At a Glance
Date Filed:
Current Status
A panel of the Court of Appeals for the D.C. Circuit denied Ali's appeal on May 15, 2020. Ali asked the panel and the full Court to reconsider the decision in a rehearing petition filed on July 13, 2020; the Court denied that motion on July 29, 2020. Ali filed a petition for review by the Supreme Court in December, later asking the Court to hold the petition pending the outcome of a similar appeal in the D.C. Circuit, but the Supreme Court declined to review the case on May 17, 2021.
Our Team:
- Shayana Kadidal
- J. Wells Dixon
- Baher Azmy
- Pardiss Kebraei
Co-Counsel
H. Candace Gorman, Law Office of H. Candace Gorman
Client(s)
Case Description
Ali v. Trump is a federal habeas corpus petition brought on behalf of Abdul Razak Ali (also known as Saeed Bakhouch), an Algerian citizen detained without charge at Guantánamo Bay since 2002. One of the main government justifications for his continued detention is the contested allegation that he was staying in the same guest house in Pakistan as Abu Zubaydah—a man who was mistakenly regarded by the Bush administration as a senior figure in al-Qaeda, and who is also currently detained without charge at Guantanamo. Abu Zubyadah arrived a few days before the house was raided in March 2002. Ali maintains that he did not know anyone else staying at the house he was captured in, that during his time there he never saw anything illegal take place, and that he never had military training.
Ali is one of 11 petitioners who collectively filed the first major challenge to the Trump's administration's Guantánamo policies in January 2018 in federal court in Washington, D.C. This filing argued that the petitioners' perpetual detentions violate the Constitution and the Authorization for Use of Military Force (AUMF) and are undergirded by the Trump's executive hubris and anti-Muslim animus. The Center for Constitutional Rights joined co-counsel to represent Ali in 2018, and argued his motion in March 2018.
Ali v.
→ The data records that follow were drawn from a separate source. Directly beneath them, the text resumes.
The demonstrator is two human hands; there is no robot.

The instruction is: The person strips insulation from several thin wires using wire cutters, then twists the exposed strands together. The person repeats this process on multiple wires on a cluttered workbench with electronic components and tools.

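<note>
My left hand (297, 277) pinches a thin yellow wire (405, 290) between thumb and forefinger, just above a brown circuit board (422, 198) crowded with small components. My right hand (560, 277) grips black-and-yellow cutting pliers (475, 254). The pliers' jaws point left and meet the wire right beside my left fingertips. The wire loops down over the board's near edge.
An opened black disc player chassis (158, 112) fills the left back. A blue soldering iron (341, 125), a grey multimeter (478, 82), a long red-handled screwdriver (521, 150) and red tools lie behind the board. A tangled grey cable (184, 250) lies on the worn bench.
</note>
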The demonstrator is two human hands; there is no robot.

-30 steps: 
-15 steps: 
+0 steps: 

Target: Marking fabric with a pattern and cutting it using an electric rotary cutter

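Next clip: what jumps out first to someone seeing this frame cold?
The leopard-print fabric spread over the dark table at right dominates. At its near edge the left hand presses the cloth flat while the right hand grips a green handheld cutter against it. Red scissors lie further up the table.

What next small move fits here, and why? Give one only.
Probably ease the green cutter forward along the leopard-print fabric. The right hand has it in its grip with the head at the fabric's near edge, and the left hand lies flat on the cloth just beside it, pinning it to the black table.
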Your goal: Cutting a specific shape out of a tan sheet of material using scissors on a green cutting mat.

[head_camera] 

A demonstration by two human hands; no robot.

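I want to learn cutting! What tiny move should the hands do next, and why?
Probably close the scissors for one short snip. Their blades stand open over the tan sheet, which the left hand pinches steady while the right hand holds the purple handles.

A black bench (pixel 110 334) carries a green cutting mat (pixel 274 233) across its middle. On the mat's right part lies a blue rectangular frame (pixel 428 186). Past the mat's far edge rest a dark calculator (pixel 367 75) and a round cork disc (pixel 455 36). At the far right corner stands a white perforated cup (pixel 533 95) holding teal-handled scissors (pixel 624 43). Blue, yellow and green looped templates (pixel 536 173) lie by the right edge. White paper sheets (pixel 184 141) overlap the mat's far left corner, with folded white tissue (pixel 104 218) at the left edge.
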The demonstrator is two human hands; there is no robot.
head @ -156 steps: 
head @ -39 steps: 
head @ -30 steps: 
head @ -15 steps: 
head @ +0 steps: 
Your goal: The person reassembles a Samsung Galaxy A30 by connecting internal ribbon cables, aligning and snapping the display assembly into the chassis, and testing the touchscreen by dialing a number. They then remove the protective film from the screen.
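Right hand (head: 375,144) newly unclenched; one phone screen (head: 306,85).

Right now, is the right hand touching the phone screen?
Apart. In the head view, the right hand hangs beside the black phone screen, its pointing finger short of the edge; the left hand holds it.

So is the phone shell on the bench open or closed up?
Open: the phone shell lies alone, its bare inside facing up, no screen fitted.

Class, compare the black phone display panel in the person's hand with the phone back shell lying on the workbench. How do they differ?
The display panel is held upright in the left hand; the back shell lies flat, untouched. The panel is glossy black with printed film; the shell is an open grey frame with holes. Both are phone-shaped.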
Trump raises the fundamental question as to whether the Due Process Clause of the Constitution applies at Guantánamo. The clause mandates that the government must use fair procedures—"due process"—if it deprives a person of life, liberty, or property. If it applies at Guantánamo, many of the legal rules currently governing how the individual cases are decided (permitting, for example, indefinite detention based on an anonymous source's claim the detainee was seen in a house with suspect individuals) would be overturned. Applying the Due Process Clause would not only prohibit detaining men based on weak, untestable evidence, but also should set an upper time limit on detention, such as this, without criminal charge.
In August 2018, the district court judge denied Ali's motion for relief, stating that he felt constrained by Court of Appeals decisions implying that the Due Process Clause did not apply at Guantánamo. Ali appealed, and a three-judge panel of the Court of Appeals for the D.C. Circuit heard the case on December 11, 2019. On May 15, 2020, the panel unanimously rejected Ali's appeal. Ali filed a petition for rehearing and rehearing en banc on July 13, 2020; the court denied it on July 29, and Ali filed a petition asking the Supreme Court to review the case on December 28, 2020. After three extensions, the Biden administration filed an opposition on April 12th making the same arguments against review that the Justice Department had made under President Trump. After the D.C. Circuit agreed to hear the same issue en banc (before all the judges of the court) in another case, Al Hela v. Biden, Ali asked the Supreme Court to hold his petition pending the outcome of that case, but the Court denied certiorari on May 17, 2021, with Justices Gorsuch and Kavanaugh recusing themselves (presumably due to prior involvement with Guantanamo issues while in government (DOJ and White House Counsel, respectively), or, in Kavanaugh's case, his role as a D.C. Circuit judge in a prior appeal in the same case).